Defensie wil heel veel geld gaan uitgeven aan IT de komende jaren, om verdergaand te digitaliseren en informatiegestuurd te gaan optreden. De DV 2035 zegt daar het nodige over en in de Kamerbrief ‘Defensie Duurzaam Digitaal’ wordt geschetst hoe de defensieleiding hier invulling aan denkt te gaan geven. Maar echte helderheid over wat die digitalisering oplevert ontbreekt en het is vooral niet duidelijk hoe de operationele output van de krijgsmacht wordt verbeterd.

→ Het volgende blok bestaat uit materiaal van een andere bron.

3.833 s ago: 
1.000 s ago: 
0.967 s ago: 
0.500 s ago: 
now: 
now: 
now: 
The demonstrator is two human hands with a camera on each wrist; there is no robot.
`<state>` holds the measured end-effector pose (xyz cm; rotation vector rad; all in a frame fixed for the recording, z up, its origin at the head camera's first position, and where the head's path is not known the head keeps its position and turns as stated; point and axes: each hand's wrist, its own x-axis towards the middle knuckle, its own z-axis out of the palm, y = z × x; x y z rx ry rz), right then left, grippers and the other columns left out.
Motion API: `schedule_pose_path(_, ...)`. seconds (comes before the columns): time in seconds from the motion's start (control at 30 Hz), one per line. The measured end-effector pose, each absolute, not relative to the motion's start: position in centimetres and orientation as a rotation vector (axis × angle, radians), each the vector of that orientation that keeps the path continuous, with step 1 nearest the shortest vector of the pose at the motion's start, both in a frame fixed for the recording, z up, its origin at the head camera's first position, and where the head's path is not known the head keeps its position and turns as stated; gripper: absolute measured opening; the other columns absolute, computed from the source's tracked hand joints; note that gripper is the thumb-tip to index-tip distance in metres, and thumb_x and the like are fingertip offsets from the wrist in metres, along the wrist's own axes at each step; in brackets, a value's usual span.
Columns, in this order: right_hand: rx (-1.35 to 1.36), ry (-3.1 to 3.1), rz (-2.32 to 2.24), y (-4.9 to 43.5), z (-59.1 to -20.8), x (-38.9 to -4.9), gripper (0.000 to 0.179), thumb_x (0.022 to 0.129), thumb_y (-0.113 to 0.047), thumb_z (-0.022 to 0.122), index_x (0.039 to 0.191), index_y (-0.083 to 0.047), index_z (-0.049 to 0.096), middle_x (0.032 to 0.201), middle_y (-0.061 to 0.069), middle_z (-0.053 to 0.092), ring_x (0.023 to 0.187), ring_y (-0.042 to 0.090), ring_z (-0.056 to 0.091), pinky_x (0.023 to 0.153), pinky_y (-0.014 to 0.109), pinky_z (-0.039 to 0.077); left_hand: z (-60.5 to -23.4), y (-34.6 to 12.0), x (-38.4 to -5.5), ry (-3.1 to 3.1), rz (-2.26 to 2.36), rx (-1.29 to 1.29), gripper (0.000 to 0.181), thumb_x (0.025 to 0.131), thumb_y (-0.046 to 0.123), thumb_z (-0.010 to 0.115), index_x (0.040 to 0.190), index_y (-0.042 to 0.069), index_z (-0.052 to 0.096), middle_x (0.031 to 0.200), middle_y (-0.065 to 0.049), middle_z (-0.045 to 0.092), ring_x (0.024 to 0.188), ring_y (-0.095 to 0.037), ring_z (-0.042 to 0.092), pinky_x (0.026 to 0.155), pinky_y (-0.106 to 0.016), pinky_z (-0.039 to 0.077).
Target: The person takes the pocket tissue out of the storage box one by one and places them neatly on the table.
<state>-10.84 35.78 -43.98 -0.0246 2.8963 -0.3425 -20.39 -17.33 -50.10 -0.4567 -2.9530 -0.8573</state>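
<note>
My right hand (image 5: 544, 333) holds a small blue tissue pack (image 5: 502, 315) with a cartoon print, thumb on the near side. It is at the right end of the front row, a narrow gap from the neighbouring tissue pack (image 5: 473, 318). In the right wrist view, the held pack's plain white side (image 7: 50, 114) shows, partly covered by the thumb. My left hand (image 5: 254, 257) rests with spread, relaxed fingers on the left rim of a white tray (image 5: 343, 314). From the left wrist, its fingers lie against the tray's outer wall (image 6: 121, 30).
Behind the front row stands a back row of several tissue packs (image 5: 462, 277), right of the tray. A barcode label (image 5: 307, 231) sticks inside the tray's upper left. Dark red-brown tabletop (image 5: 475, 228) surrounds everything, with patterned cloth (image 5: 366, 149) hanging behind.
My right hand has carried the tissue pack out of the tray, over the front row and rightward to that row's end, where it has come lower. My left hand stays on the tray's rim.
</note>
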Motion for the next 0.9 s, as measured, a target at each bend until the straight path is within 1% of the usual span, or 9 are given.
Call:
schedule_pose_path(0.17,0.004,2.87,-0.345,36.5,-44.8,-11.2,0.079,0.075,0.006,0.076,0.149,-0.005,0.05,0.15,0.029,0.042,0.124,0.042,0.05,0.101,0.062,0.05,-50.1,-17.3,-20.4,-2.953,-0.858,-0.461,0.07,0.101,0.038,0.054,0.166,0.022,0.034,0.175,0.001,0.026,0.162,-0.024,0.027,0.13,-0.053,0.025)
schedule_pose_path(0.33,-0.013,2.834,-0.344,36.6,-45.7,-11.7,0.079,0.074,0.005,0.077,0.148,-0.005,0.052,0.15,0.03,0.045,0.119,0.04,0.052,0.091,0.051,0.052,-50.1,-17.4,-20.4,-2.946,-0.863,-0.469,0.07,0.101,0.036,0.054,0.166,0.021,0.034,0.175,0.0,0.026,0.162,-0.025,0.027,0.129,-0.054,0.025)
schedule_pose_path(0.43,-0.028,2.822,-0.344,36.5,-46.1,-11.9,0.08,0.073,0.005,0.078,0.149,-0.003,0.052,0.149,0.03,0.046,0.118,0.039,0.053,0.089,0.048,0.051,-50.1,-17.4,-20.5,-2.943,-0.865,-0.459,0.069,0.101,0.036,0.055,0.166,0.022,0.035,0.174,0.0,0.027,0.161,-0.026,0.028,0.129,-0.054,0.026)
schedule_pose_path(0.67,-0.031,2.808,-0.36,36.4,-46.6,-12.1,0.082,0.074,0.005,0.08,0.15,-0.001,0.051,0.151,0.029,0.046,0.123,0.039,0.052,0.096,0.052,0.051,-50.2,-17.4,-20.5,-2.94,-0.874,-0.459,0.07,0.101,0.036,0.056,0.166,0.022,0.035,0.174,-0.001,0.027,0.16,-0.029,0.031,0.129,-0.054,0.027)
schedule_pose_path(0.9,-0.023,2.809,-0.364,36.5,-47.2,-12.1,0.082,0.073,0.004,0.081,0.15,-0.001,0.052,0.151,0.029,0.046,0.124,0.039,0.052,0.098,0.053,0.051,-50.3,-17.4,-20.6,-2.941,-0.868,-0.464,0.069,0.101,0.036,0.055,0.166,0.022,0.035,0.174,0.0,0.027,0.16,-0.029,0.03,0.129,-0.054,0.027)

Omdat de kosten van IT heel hoog zullen zijn en het waarschijnlijk is dat andere materiële en personele investeringen en/of operationele activiteiten, waaronder training, hierdoor in de knel komen, is het zaak om de afwegingen die Defensie maakt kritisch te volgen.

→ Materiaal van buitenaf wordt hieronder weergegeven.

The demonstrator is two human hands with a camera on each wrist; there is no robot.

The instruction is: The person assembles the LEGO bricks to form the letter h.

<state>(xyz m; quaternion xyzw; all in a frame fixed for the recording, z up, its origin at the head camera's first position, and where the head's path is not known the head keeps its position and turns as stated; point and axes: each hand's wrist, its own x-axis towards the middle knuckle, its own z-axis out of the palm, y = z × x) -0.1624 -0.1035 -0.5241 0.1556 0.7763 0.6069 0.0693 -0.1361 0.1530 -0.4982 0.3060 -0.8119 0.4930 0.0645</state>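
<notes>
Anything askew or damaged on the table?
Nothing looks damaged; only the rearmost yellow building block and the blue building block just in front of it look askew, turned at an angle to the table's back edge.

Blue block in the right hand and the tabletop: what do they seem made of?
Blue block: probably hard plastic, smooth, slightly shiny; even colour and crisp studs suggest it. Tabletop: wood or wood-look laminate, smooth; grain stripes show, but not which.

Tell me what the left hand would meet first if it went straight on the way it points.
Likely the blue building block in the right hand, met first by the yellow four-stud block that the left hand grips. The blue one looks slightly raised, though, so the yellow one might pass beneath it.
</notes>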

Zoals beschreven hebben we vanuit de werkgroep D&K van de GOV een aantal stevige bedenkingen over de plannen die onder de titel ‘Defensie Duurzaam Digitaal’ zijn aangekondigd. Cruciaal voor de succesvolle realisatie van die plannen is de effectiviteit van het interne IT-bedrijf van Defensie, het JIVC, al dan niet in samenwerkingsconstructie(s) met de industrie. Ons advies is om een aantal heroverwegingen te maken en met name het JIVC nog eens goed tegen het licht te (laten) houden.

Ten slotte

Wij zijn ervan overtuigd dat het aloude operationele product van de krijgsmacht, fysiek vechten, steeds meer moet worden ondersteund en/of gecombineerd met optreden in de informatieomgeving. Daarvoor moet veel en zinvol worden geïnvesteerd in IT. En ja, wij hebben kritiek op de wijze waarop er met IT binnen Defensie wordt omgegaan. Naast de aandacht die we voor dit onderwerp hebben gevraagd bij de politiek, zijn we van zins hierover ook met de defensieleiding in gesprek te gaan

Kritisch blijven op wat IT oplevert!

Eindnoten

1. We gebruiken de term digitalisering waar binnen de defensieorganisatie vaak gesproken wordt over verbetering van de informatievoorziening. In beide gevallen gaat het om intensiever gebruik van informatietechnologie (IT). In de Amerikaanse militaire literatuur wordt veelal het woord digitization gebruikt, waar in Duitsland het meer omvattende Digitalisierung (Engels: digitalisation) wordt gebezigd. 2. AI – Artificial Intelligence, is een techniek die verwijst naar systemen die intelligent gedrag vertonen door hun omgeving te analyseren en - met een zekere mate van zelfstandigheid - actie ondernemen om specifieke doelen te bereiken. 3. Het Joint InformatieVoorzieningsCommando (JIVC) is onderdeel van de Defensie Materieel Organisatie (DMO). De sterkte van het JIVC is momenteel ruim 3000 vte, zo’n 5% van de totale (vaste) defensiepopulatie. 4. De eerste zogenaamde spiral van FOXTROT richt zich op de verdere digitalisering van 43 MechBrig. De programmaleider en de CIO van Defensie geven aan dat er een defensiebrede aanpak is gekozen, die op termijn alle (rijdende, varende en vliegende) platforms omvat. 5. Zie de door Commandant Landstrijdkrachten (C-LAS) uitgegeven brochure ‘Manoeuvring in the information environment’ van november 2020.